--- Records for the exercise ---

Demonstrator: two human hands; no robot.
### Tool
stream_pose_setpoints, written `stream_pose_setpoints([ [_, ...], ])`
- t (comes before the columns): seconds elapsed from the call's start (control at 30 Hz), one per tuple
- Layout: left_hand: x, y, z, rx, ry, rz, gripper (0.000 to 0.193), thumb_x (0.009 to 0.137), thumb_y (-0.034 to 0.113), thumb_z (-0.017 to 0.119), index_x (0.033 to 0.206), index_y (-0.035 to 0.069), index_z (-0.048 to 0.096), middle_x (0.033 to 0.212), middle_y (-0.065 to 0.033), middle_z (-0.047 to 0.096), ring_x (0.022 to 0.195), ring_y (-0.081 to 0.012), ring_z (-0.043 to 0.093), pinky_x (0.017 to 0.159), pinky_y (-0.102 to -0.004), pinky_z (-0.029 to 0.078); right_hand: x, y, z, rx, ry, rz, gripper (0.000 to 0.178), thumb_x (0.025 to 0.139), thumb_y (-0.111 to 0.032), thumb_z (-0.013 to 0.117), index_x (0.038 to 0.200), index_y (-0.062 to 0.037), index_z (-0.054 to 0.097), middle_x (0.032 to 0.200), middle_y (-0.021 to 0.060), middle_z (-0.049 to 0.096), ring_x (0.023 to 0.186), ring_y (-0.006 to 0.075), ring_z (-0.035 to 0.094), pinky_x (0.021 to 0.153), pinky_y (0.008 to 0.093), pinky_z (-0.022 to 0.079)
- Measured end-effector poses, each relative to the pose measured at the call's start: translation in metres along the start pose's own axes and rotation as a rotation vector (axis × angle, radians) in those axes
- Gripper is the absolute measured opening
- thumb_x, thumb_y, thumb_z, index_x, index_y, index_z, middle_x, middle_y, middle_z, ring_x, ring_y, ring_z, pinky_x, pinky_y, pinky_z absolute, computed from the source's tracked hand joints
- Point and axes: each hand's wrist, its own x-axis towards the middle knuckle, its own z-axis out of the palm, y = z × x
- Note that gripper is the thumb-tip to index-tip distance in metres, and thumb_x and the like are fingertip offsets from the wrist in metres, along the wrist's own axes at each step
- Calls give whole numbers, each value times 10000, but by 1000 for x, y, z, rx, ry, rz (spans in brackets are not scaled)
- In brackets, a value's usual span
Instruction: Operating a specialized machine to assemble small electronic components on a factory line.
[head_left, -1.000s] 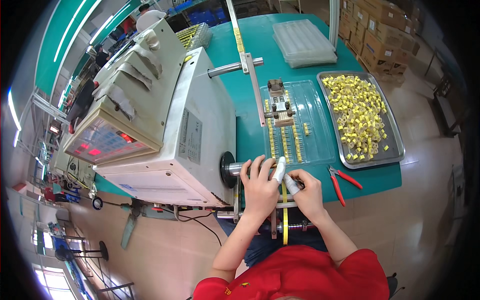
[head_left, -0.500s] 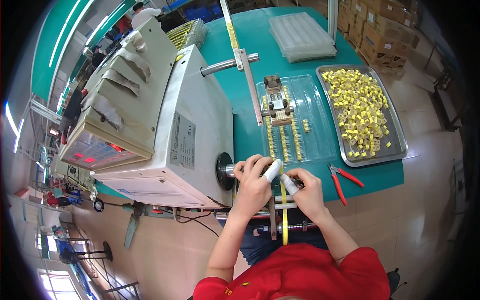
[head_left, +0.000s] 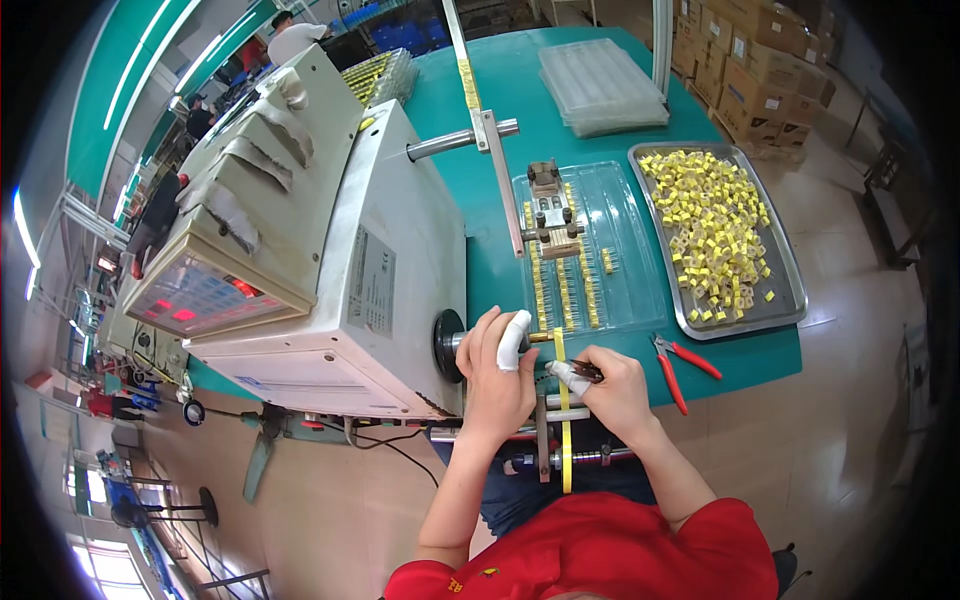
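My left hand (head_left: 493, 375) is raised beside the winding machine's spindle (head_left: 463, 342), its fingers stretched upward and a white cover on one finger. The hand hides part of the spindle. A narrow yellow tape (head_left: 566, 450) runs up between my hands from the rods near my lap, its top end near the spindle tip. My right hand (head_left: 618, 392), also with a white-wrapped finger, is closed around a slim dark tool (head_left: 586, 371) just right of the tape. Most of that tool is hidden, so its kind is unclear.
The white machine (head_left: 390, 230) fills the left. Ahead is a clear plastic tray (head_left: 635, 290) with rows of small yellow-wrapped coils. A metal tray (head_left: 790, 260) of loose yellow bobbins, red-handled cutters (head_left: 672, 380) and stacked plastic trays (head_left: 605, 85) are to the right and far side.
My left hand has drawn off the tape, its fingers lifting and straightening beside the spindle. My right hand has shifted slightly down, with the dark tool showing more clearly.
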Motion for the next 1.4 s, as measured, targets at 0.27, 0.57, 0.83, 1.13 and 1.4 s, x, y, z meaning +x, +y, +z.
stream_pose_setpoints([
  [0.27, -2, 3, -6, 26, 77, 32, 481, 835, 21, 647, 1292, 28, 496, 1283, -108, 516, 1279, -311, 426, 1059, -428, 251, -1, 3, -3, -46, -37, -9, 249, 763, -206, 795, 786, -24, 626, 730, 108, 639, 601, 272, 625, 545, 362, 486],
  [0.57, 3, 1, -1, 81, -80, 6, 485, 852, 113, 665, 1298, 27, 493, 1185, -140, 552, 1171, -310, 494, 1074, -451, 285, 7, -9, -13, 145, 11, 81, 308, 810, -193, 772, 1005, 5, 639, 842, 110, 653, 727, 230, 627, 641, 304, 489],
  [0.83, 5, -8, 1, -17, -116, 1, 573, 798, 184, 739, 1297, 38, 498, 1192, -119, 537, 1162, -308, 467, 1027, -433, 278, 14, -5, -32, -466, 20, -317, 353, 793, -63, 685, 1138, -31, 619, 902, 99, 584, 852, 283, 549, 791, 383, 421],
  [1.13, 1, -7, 4, -48, -93, -14, 591, 783, 189, 756, 1300, 52, 503, 1231, -104, 517, 1200, -298, 422, 1030, -425, 257, 21, -3, -22, -512, 10, -399, 282, 759, -43, 689, 1030, -14, 620, 863, 85, 580, 837, 265, 549, 771, 379, 414],
  [1.4, 2, -7, 3, -39, -102, -12, 580, 784, 184, 753, 1291, 49, 507, 1227, -99, 519, 1191, -296, 428, 1022, -422, 263, 22, -3, -25, -530, -10, -416, 274, 752, -31, 682, 1016, -11, 612, 859, 90, 581, 831, 264, 556, 769, 379, 411],
])
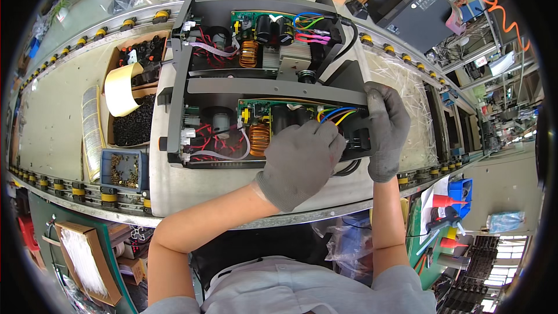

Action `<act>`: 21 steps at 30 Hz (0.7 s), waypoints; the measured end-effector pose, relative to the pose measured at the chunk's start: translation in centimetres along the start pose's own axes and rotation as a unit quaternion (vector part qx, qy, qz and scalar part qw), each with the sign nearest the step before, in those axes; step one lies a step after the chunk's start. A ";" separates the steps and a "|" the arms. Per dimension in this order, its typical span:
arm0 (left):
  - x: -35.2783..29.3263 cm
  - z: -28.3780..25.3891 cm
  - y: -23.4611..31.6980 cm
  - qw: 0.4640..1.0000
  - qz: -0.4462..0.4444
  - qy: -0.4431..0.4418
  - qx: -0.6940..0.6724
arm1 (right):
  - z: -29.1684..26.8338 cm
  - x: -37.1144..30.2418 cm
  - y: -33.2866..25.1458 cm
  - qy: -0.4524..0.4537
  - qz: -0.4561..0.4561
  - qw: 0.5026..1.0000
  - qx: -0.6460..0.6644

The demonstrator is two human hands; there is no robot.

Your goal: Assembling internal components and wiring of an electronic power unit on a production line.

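Two open dark-grey metal cases with electronics lie side by side, the far case [256,72] behind the near case [273,88]. In the near one, a copper-wound coil [259,141] and blue, yellow and black wires [340,115] show beside the circuit board. My left hand [305,160], in a grey glove, reaches over the near case's front side, its fingers bent together just below the wires. What those fingertips pinch is hidden. My right hand [388,131], gloved too, wraps round the right end of the near case.
Left of the cases stand a cardboard box of small black parts [135,125], a blue tray of brass-coloured screws [123,170] and a roll of labels [91,134]. Yellow-and-black rollers [108,196] line the bench edges. A large dark-grey unit [421,17] stands far right.
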State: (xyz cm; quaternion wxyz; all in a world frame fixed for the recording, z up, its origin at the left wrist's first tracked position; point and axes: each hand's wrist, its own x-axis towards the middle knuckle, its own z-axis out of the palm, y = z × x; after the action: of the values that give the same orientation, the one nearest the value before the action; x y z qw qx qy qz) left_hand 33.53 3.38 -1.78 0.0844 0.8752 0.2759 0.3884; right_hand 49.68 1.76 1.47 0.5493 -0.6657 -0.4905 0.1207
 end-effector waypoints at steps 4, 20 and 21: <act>-0.2 0.5 0.2 1.000 -0.010 0.013 -0.008 | 0.0 0.0 0.1 -0.002 0.000 1.000 0.001; 0.6 1.1 0.6 0.999 -0.015 0.047 -0.003 | -0.1 -0.2 0.0 0.005 -0.017 1.000 -0.008; 0.7 0.7 0.5 0.999 -0.013 0.050 0.001 | -0.2 -0.2 0.0 0.005 -0.016 1.000 -0.013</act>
State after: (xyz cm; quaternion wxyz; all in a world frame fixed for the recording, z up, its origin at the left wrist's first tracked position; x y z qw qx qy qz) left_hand 34.58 3.40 -1.62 0.0748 0.8513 0.2911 0.4300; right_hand 49.74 1.48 1.48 0.5448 -0.6658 -0.4995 0.1018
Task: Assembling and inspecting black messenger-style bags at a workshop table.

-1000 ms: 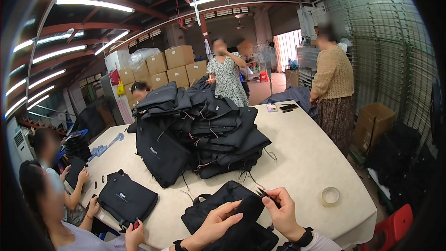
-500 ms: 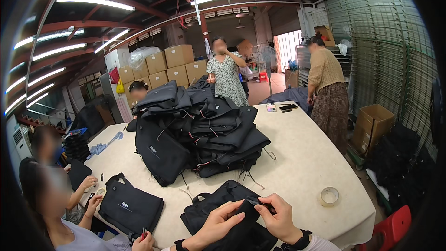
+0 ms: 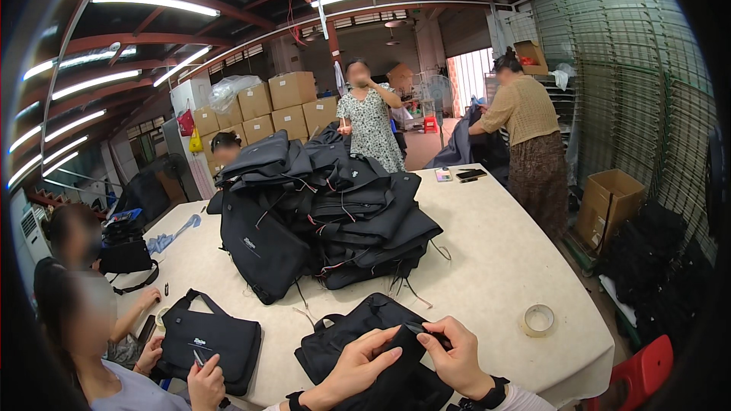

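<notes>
Black flap point(image 3: 410, 350) right between the two hands, at the very heart of the grip! Held from both sides: left hand point(image 3: 369, 359) narrow along the left edge, thumb and fingers nearly closed on the cloth; right hand point(image 3: 453, 354) pinching the top corner, fingertips almost together.

And there, a change: a second ago, small dark cutter showing plainly at those right fingertips, held apart from the cloth; now fingertips right up against the flap, cutter hard to make out. Cannot tell whether still tucked inside. Suggesting, by the look of it, close work at that one corner.

Pointing up and away from the body, tip toward the pile of black bags point(image 3: 343, 221); long axis running from the pinch back down toward the wearer. Just beneath and beyond the grip, black bag point(image 3: 373, 310) flat on the table point(image 3: 487, 274); cannot tell whether joined to the flap.

Right of the grip, well apart, roll of tape point(image 3: 525, 322). Left of the grip, another black bag point(image 3: 232, 342), now with a co-worker's hand point(image 3: 205, 384) and snips point(image 3: 199, 358) over it.
</notes>
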### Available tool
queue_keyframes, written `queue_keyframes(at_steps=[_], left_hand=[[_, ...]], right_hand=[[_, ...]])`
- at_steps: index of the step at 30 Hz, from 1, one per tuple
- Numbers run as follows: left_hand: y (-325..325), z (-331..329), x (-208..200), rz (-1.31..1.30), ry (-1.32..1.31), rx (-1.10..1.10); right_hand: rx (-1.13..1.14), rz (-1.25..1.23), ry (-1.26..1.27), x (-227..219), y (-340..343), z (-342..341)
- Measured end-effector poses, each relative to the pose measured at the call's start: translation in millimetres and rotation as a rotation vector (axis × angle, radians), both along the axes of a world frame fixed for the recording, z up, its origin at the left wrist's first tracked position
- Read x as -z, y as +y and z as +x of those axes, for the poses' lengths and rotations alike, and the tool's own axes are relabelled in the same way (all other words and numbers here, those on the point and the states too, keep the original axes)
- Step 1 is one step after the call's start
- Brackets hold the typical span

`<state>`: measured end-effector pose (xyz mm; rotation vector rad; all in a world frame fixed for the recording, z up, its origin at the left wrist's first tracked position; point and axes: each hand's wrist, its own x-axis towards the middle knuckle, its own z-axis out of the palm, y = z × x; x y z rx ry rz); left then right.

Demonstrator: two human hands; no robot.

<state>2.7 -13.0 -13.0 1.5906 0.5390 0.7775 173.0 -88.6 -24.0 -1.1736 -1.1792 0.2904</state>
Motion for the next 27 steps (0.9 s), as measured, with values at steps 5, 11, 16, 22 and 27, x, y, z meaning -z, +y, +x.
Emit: queue_keyframes(at_steps=[5, 11, 16, 22, 27], left_hand=[[6, 1, 8, 0.078, 0.023, 0.011], [6, 1, 3, 0.158, 0.036, 0.009], [4, -3, 7, 0.139, 0.003, 0.067], [6, 2, 7, 0.311, 0.106, 0.044], [-6, 6, -18, 0.399, 0.147, 0.030]], right_hand=[[0.048, 0.009, -0.086, -2, 1, 2], [-0.083, -0.015, 0.136, 8, 8, 29], [-0.065, 0.119, 0.174, -48, 7, 74], [0.036, 0.244, 0.079, -195, 47, 125], [-0.144, 0.074, -0.041, -221, 37, 117]])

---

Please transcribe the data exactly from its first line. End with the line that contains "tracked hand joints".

Demonstrator: two human hands; no robot.
### Tool
stream_pose_setpoints, written `stream_pose_setpoints([ [_, ...], ])`
- t (comes before the columns): seconds elapsed from the call's start (control at 30 Hz), one per tuple
- Layout: left_hand: x, y, z, rx, ry, rz, gripper (0.000 to 0.193), thumb_x (0.009 to 0.137), thumb_y (-0.034 to 0.113), thumb_z (-0.017 to 0.119), index_x (0.033 to 0.206), index_y (-0.035 to 0.069), index_z (-0.048 to 0.096), middle_x (0.033 to 0.212), middle_y (-0.065 to 0.033), middle_z (-0.047 to 0.096), ring_x (0.022 to 0.195), ring_y (-0.081 to 0.012), ring_z (-0.043 to 0.093), pinky_x (0.017 to 0.159), pinky_y (-0.102 to -0.004), pinky_z (-0.029 to 0.078); right_hand: x, y, z, rx, ry, rz, gripper (0.000 to 0.178), thumb_x (0.025 to 0.139), thumb_y (-0.111 to 0.032), thumb_z (-0.013 to 0.117), index_x (0.038 to 0.200), index_y (-0.062 to 0.037), index_z (-0.054 to 0.097), middle_x (0.032 to 0.200), middle_y (-0.021 to 0.060), middle_z (-0.049 to 0.096), ring_x (0.023 to 0.186), ring_y (-0.006 to 0.075), ring_z (-0.035 to 0.094), pinky_x (0.021 to 0.153), pinky_y (0.008 to 0.093), pinky_z (-0.022 to 0.079)
- Measured end-effector poses, each relative to the pose measured at the call's start: translation in metres along the start pose's own axes and rotation as a rotation vector (axis × angle, radians) in those axes
- Gripper is the absolute measured opening
- thumb_x, thumb_y, thumb_z, index_x, index_y, index_z, middle_x, middle_y, middle_z, ring_x, ring_y, ring_z, pinky_x, pinky_y, pinky_z absolute, computed from the source's tracked hand joints

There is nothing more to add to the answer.